La lucha por el Mundial está al rojo vivo y las siguientes paradas del campeonato de Fórmula 1 serán en Monza y Sochi, dos circuitos en los que predominan las rectas largas y los sectores de potencia, algo que en estos últimos años ha sido el fuerte de todos los monoplazas fabricados por Mercedes.

En contraposición, Red Bull siempre ha adoptado una línea más basada en el equilibrio de la aerodinámica, triunfando en circuitos en los que hay mucha más concentración de curvas seguidas. Por ello, desde la escudería austriaca se prevé que no vayan a tener mejores resultados que las flechas plateadas en estos dos próximos fines de semana de carreras.

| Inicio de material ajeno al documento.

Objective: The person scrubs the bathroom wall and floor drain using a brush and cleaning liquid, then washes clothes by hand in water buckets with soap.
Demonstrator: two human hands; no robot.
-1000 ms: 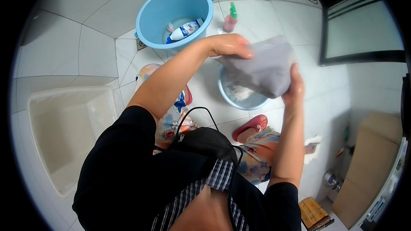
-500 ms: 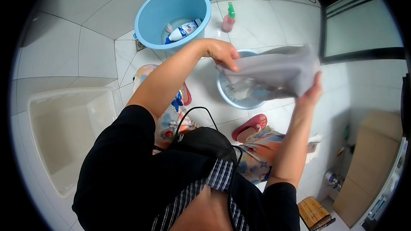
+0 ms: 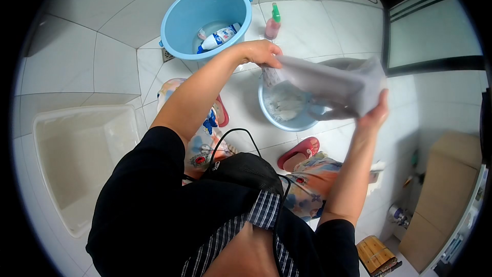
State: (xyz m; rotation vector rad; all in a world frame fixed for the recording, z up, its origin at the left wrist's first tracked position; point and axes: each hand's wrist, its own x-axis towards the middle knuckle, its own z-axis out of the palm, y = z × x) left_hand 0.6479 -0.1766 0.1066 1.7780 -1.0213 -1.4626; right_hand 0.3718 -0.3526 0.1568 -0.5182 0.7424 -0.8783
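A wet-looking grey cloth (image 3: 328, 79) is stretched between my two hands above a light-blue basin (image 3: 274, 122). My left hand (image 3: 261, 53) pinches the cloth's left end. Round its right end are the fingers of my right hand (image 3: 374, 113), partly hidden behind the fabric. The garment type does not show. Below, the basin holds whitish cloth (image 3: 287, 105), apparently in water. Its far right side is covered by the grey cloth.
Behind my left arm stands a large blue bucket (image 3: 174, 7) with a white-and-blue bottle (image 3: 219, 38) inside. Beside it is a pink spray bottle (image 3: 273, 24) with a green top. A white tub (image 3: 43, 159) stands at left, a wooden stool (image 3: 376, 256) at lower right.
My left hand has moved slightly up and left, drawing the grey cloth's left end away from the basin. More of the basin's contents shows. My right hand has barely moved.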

"Su coche y su motor siempre han sido muy fuertes en estos dos lugares, y han sido lugares en los que nosotros hemos sido más débiles", comenta Christian Horner. "Los dos próximos fines de semana tenemos que intentar limitar los daños y sacar del coche todo lo que podamos".

 

Max Verstappen, quien lucha con Lewis Hamilton por el título, también está en la misma línea que su jefe de equipo: "No sé si seremos capaces de luchar contra Mercedes este fin de semana. Hemos hecho nuestro trabajo y esperamos ser competitivos en Monza. Eso sí, no creo que todo sea igual que en Zandvoort".

Y es que el GP de Italia no le trae muy buenos recuerdos al neerlandés, quien la temporada pasada tuvo que retirar su coche cuando rodaba fuera de los puntos y estancado en el pelotón después de un fin de semana para olvidar.

"No estoy seguro de que haya muchos adelantamientos en este circuito. El año pasado en la carrera nos quedamos atascados en un tren de DRS. Espero no tener que adelantar mucho esta vez", confirma Max, aunque lo normal es que este año esté muy por encima del resto de la parrilla, excepto Mercedes.

Horner tiene una conclusión y no es otra que, aunque tengan que sufrir ahora, pronto todo se igualará: "Así que esperamos que ellos tengan ventaja en las dos próximas carreras. Pero a partir de ahí, todo debería ser muy parejo, o eso espero".